_EXERCISE DIRECTIONS_
Pictures aside, write out the data exactly as it reads.

_INPUT DATA_
········

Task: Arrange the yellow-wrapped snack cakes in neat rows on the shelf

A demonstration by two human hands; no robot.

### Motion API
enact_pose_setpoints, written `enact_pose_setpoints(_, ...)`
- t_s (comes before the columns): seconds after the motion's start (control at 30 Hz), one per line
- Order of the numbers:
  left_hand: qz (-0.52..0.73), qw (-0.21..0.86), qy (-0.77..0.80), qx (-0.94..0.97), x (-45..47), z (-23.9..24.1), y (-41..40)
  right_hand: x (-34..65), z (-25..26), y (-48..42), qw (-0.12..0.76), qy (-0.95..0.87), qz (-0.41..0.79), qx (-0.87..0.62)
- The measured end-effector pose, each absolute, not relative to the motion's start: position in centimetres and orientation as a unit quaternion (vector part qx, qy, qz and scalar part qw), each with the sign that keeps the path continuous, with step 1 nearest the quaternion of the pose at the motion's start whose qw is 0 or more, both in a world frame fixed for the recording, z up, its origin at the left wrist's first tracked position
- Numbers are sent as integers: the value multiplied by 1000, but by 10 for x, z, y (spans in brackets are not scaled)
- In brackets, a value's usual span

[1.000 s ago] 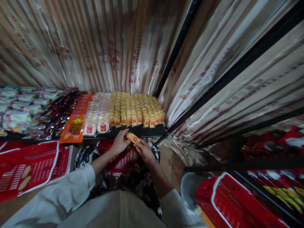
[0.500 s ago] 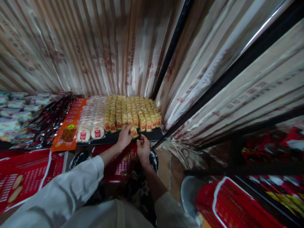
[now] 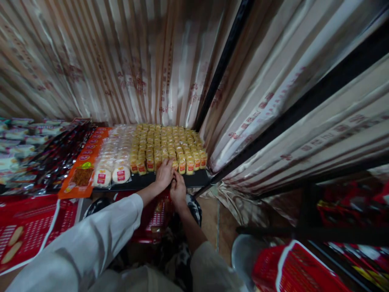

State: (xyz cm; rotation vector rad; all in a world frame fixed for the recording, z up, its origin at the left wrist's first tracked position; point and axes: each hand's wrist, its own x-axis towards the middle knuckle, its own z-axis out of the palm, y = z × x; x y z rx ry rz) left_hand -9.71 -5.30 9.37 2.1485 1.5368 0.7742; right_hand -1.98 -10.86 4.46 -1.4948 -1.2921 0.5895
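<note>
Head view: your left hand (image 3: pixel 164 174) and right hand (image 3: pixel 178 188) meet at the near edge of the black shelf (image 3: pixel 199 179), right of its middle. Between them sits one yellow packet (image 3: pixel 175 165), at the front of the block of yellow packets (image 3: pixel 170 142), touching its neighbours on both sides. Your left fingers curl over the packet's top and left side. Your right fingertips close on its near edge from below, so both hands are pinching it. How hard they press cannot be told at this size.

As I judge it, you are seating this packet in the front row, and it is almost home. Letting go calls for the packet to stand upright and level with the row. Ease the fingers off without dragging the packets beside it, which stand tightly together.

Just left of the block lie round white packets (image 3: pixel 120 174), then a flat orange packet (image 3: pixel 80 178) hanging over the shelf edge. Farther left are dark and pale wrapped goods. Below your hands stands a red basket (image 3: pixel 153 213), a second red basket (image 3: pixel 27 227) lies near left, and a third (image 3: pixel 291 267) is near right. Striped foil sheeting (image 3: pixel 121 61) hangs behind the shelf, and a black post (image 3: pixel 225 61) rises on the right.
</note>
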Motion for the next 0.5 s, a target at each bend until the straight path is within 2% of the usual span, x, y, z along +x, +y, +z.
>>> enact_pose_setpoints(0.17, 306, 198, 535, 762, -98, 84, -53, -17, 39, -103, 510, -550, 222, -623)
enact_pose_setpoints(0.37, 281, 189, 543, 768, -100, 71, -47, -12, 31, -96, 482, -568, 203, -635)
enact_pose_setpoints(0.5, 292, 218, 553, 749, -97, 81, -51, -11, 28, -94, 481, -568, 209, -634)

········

_SOLUTION TO THE PROBLEM_
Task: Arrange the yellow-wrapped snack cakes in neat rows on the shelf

A demonstration by two human hands; no robot.

### Motion API
enact_pose_setpoints, written `enact_pose_setpoints(_, ...)`
- t_s (comes before the columns): seconds after the motion's start (control at 30 Hz), one per line
- Order of the numbers:
  left_hand: qz (-0.52..0.73), qw (-0.21..0.86), qy (-0.77..0.80), qx (-0.94..0.97), x (-45..47), z (-23.9..24.1), y (-41..40)
  right_hand: x (-34..65), z (-25..26), y (-48..42), qw (-0.12..0.76), qy (-0.95..0.87), qz (-0.41..0.79), qx (-0.87..0.62)
- The measured end-effector pose, each absolute, not relative to the motion's start: position in centimetres and orientation as a unit quaternion (vector part qx, qy, qz and scalar part qw), each with the sign that keeps the path continuous, with step 1 nearest the quaternion of the pose at the motion's start whose qw is 0 or more, both in a world frame fixed for the recording, z up, its origin at the left wrist's first tracked position
- Numbers are sent as integers: the value multiplied by 1000, but by 10 for x, z, y (spans in brackets are not scaled)
- In brackets, a value's usual span

[1.000 s ago] 
[0.500 s ago] 
[now] 

State: (xyz cm; rotation vector rad; all in a world frame fixed for the recording, z up, its origin at the left wrist's first tracked position; point and axes: each hand's wrist, its own x-axis towards the middle knuckle, its own z-axis out of the palm, y = z × x; x y z rx ry rz) left_hand -9.71 -5.30 9.37 2.1485 1.5368 0.7742; right_hand -1.98 -10.86 4.46 -1.4948 -1.2921 0.5895
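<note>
Head view: your left hand (image 3: pixel 164 174) and right hand (image 3: pixel 178 188) meet at the near edge of the black shelf (image 3: pixel 199 179), right of its middle. Between them sits one yellow packet (image 3: pixel 175 165), at the front of the block of yellow packets (image 3: pixel 170 142), touching its neighbours on both sides. Your left fingers curl over the packet's top and left side. Your right fingertips close on its near edge from below, so both hands are pinching it. How hard they press cannot be told at this size.

As I judge it, you are seating this packet in the front row, and it is almost home. Letting go calls for the packet to stand upright and level with the row. Ease the fingers off without dragging the packets beside it, which stand tightly together.

Just left of the block lie round white packets (image 3: pixel 120 174), then a flat orange packet (image 3: pixel 80 178) hanging over the shelf edge. Farther left are dark and pale wrapped goods. Below your hands stands a red basket (image 3: pixel 153 213), a second red basket (image 3: pixel 27 227) lies near left, and a third (image 3: pixel 291 267) is near right. Striped foil sheeting (image 3: pixel 121 61) hangs behind the shelf, and a black post (image 3: pixel 225 61) rises on the right.
</note>
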Motion for the next 0.5 s, a target at each bend until the straight path is within 2% of the usual span, x, y, z along +x, +y, +z.
>>> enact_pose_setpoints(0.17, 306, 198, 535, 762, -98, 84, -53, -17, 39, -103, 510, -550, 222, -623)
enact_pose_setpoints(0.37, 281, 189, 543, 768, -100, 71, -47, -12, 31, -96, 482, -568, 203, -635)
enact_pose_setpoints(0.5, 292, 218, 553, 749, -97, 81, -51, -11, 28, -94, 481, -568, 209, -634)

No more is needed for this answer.